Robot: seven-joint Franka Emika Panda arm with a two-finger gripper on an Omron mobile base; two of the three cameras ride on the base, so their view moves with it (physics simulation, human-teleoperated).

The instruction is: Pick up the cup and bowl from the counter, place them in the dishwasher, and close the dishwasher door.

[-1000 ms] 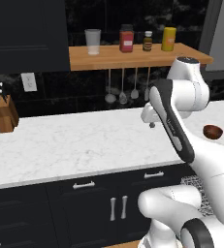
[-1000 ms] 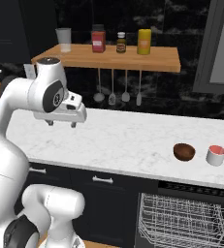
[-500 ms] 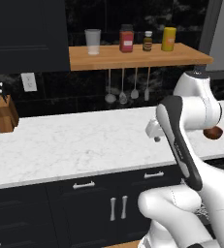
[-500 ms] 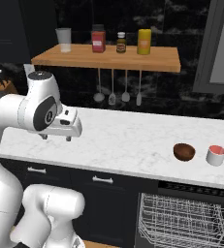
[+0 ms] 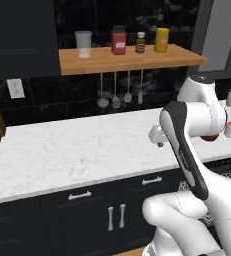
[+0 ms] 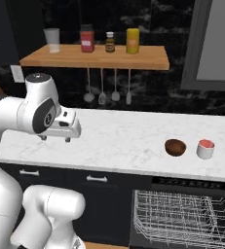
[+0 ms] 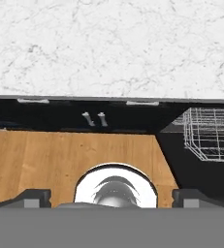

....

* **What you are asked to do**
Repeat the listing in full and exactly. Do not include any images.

* **Answer area**
Robot: seven-joint Franka Emika Panda arm with a two-finger gripper on an Omron mobile base; two of the three cameras ride on the base, so their view moves with it (physics simulation, human-teleoperated).

The instruction is: Pick up the cup and bowl from the counter, place them in the dishwasher, and close the dishwasher door.

[-1000 ms] 
[-1000 ms] 
[-500 ms] 
[-500 ms] 
[+0 ms] 
[+0 ms] 
[+0 ms] 

This exercise has nothing further to it.